Texto publicado por Jaime Nelson Arboleda Barrera
El abrazo: cuento.
EL ABRAZO
Pasamos aquel día abrazados. Sí, así como suena, casi veinticuatro horas
completas. Todo comenzó el sábado a las seis, cuando nos despertamos. Le
pregunté,
tomándola por los hombros, «¿Qué quieres hacer hoy?» «¡Ay, pasar todo el día
así, abrazada contigo!» Desayunamos tomados de la mano y aún para esas cosas
tan simples como cortar el pan, ella me seguía con su mano, sin desatarse de
mi cuello o poniendo sus brazos alrededor de mi pecho, acariciando mi cabeza
y luego se echaba sobre mi regazo todo el día. Día que se esfumó rápidamente
entre caricias lentas, apasionadas y otras dulzuras que no es el caso
mencionar.
Cuando debió recoger sus cosas y ordenar sus papeles yo la seguí de cerca,
rodeándola por la cintura con mi brazo, estrechándola fuerte, besándola y
cuando
debimos tomar la carretera yo sentía la palma de su mano sobre mi cuello al
conducir, o sobre mi muslo y mi pierna derecha que se resistía a acelerar el
auto y que hubiera deseado frenar y detenerse en una de esas playas que hay
cerca del aeropuerto para zambullirnos y seguir abrazados bajo el agua,
viendo
los aviones partir el cielo con su radiante línea de bruma. Pero su avión
también partía al final de la noche, así que seguimos abrazados bajo los
cocoteros
de la isla.

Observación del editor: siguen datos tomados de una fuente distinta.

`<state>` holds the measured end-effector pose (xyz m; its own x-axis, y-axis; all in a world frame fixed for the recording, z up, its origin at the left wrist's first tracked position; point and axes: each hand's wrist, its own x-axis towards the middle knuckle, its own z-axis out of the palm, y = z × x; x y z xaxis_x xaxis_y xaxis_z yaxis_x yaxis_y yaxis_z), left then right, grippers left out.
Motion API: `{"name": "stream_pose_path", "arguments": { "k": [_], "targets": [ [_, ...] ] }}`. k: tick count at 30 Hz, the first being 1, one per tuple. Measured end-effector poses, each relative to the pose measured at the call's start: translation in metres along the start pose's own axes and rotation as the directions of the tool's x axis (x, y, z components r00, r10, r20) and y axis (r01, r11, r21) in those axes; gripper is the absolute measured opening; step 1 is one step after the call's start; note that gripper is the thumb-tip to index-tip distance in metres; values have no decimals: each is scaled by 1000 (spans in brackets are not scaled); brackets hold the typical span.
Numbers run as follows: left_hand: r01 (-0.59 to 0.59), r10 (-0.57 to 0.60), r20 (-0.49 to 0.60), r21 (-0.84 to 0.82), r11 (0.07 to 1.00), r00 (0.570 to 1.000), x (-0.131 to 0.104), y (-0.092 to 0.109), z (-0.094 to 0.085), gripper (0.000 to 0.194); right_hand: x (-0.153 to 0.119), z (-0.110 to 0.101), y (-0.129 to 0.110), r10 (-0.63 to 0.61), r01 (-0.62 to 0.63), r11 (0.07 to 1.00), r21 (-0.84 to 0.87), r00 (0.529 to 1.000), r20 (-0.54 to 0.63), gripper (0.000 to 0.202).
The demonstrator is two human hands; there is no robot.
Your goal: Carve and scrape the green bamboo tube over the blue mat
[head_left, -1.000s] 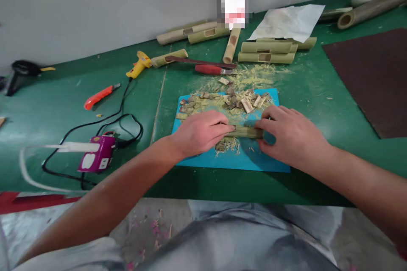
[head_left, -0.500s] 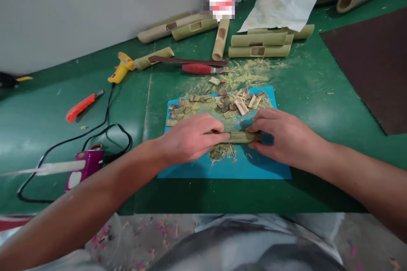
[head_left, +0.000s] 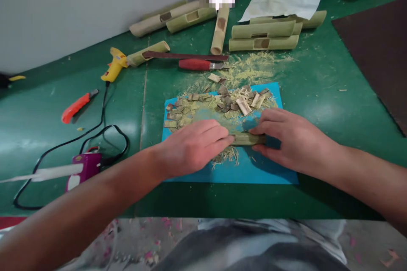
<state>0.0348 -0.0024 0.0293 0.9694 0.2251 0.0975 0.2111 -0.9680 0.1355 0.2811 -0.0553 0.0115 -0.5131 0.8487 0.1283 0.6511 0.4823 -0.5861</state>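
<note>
A short bamboo piece [head_left: 246, 139] lies level between my two hands, low over a blue sheet [head_left: 254, 169]. My left hand [head_left: 200, 146] is closed on its left end, the fingers hiding that end. At the right end my right hand [head_left: 280, 135] pinches it between thumb and fingers. Bamboo chips [head_left: 243, 106] and pale shavings lie on the sheet beyond my hands, with a small heap of shavings [head_left: 227, 156] just in front of the piece.
Behind the sheet are a red-handled knife [head_left: 194, 64] and cut bamboo tubes [head_left: 263, 43]. To the left are a yellow glue gun [head_left: 114, 65], an orange cutter [head_left: 76, 107], and a purple box [head_left: 84, 169] with a black cord. A dark board [head_left: 378, 55] lies at the right.
The view has shifted a little, so the tubes and tools appear higher. My left hand has rolled slightly over the bamboo piece. Both hands still hold it.
</note>
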Motion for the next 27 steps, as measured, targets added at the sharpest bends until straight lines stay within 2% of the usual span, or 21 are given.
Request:
{"name": "stream_pose_path", "arguments": {
  "k": [4, 8, 11, 13, 16, 18, 22, 24, 27],
  "targets": [
    [-19, 20, -61, 28, 999, 998, 5, 2, 5, 24, 0, 1, 0, 3, -3, 1000, -10, 1000, -4, 11],
    [15, -25, -91, -104, 994, 996, 13, 4, 7, 21, 1, 0, 0, 17, -17, 1000, 8, 1000, -10, 11],
    [118, -155, -153, -226, 967, 976, 5, 3, 2, 15, 1, 0, 0, 14, -14, 1000, -18, 1000, -16, 12],
    [225, -287, -172, -309, 924, 942, -1, 3, -2, 12, 0, 1, 1, 15, -15, 1000, -27, 1000, -12, 13],
    [379, -468, -135, -417, 826, 873, -3, 3, -4, 10, 0, 2, 2, 17, -17, 1000, -15, 1000, -12, 14],
    [437, -530, -89, -460, 773, 843, -1, 3, -5, 12, -1, 3, 3, 19, -19, 1000, -12, 1000, -19, 14],
    [527, -615, 17, -535, 661, 789, 5, 4, -7, 3, -1, 3, 3, 17, -17, 1000, -21, 999, -28, 15],
    [550, -631, 54, -552, 627, 774, 8, 4, -9, 3, -1, 3, 3, 26, -26, 999, -23, 1000, -17, 15],
    [555, -621, 74, -539, 633, 780, 11, 5, -11, 3, -1, 2, 2, 45, -45, 999, -15, 999, 5, 16]
  ]
}}
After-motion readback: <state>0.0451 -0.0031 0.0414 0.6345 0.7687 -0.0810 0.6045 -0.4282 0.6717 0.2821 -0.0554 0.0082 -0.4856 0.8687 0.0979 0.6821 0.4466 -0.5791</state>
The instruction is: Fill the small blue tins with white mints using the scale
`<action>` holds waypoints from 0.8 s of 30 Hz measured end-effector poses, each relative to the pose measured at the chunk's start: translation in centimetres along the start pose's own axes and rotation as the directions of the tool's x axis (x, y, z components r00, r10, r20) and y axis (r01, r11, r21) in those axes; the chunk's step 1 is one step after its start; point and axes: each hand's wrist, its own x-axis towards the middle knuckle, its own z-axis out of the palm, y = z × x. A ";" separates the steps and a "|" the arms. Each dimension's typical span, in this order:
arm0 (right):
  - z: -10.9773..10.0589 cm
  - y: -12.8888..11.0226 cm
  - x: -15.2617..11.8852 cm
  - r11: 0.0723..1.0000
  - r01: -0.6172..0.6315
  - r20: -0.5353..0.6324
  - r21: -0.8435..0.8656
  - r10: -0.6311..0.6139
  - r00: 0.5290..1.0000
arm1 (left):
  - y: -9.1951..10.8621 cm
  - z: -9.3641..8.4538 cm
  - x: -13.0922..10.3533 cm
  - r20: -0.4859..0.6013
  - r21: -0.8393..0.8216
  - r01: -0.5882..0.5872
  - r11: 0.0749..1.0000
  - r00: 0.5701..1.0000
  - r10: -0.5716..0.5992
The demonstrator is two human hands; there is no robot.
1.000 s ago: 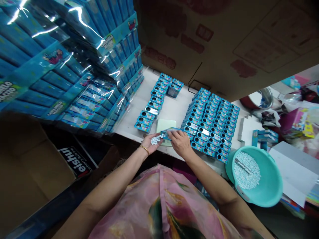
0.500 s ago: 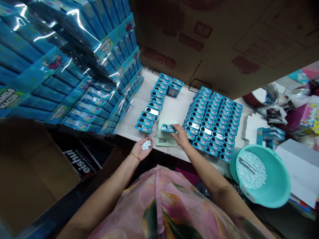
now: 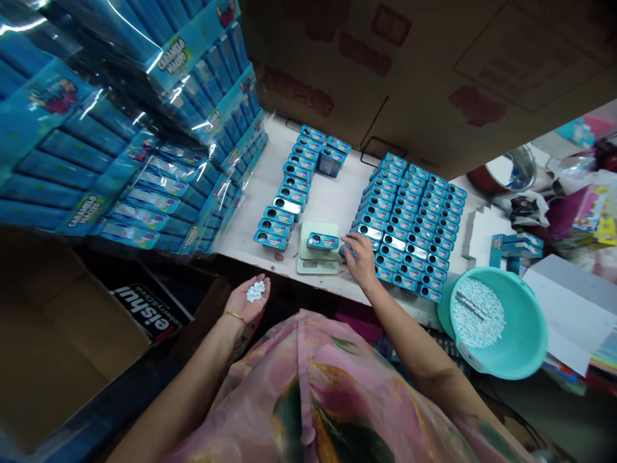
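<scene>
My left hand (image 3: 247,301) is turned palm up, fingers slightly cupped under a small heap of white pellet candies (image 3: 255,291). It is off the table's front edge. On a pale kitchen scale (image 3: 318,265) stands a blue candy tin (image 3: 322,241), with some white showing in its round opening. My right hand (image 3: 360,258) is just right of the scale. Its fingers are closed around another blue tin (image 3: 344,250), mostly hidden beneath them, at the near left corner of a block of blue tins (image 3: 405,222) with dark round openings.
A short row of similar tins (image 3: 292,183) stands left of the scale. Wrapped stacks of blue display boxes (image 3: 120,173) rise at the left. A large carton (image 3: 414,71) borders the back. At right is a turquoise basin (image 3: 523,334) holding white pellets and a metal tool.
My right hand has let go of the tin on the scale and moved right to another tin. My left hand, with the candies, has drawn back down and left.
</scene>
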 end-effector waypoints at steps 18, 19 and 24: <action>2.3 -3.3 1.5 0.930 0.291 0.319 -0.223 -0.212 0.924 | -0.3 -0.1 -0.7 -0.006 0.001 -0.007 1.000 1.000 0.007; 2.5 -3.4 1.7 0.919 0.320 0.344 -0.230 -0.231 0.910 | -0.2 -0.2 -0.6 -0.001 0.004 -0.010 1.000 1.000 0.010; 2.2 -2.7 2.3 0.890 0.373 0.408 -0.262 -0.248 0.879 | -0.1 -0.5 -0.2 0.012 0.005 -0.012 1.000 1.000 0.012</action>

Luego, en los ajetreados vestíbulos de las líneas aéreas,
ignoramos los llamados urgentes que mencionaban su nombre en los
altoparlantes, hasta
que los guardianes de inmigración nos separaron. Cuando ella atravesó las
puertas de seguridad no se volvió para mirarme. Su avión partió a las seis
de
esa mañana. Hasta el último minuto quise imaginar su mano sacudirse y decir
adiós detrás de los cristales. No regresó jamás. Otro amor la esperaba.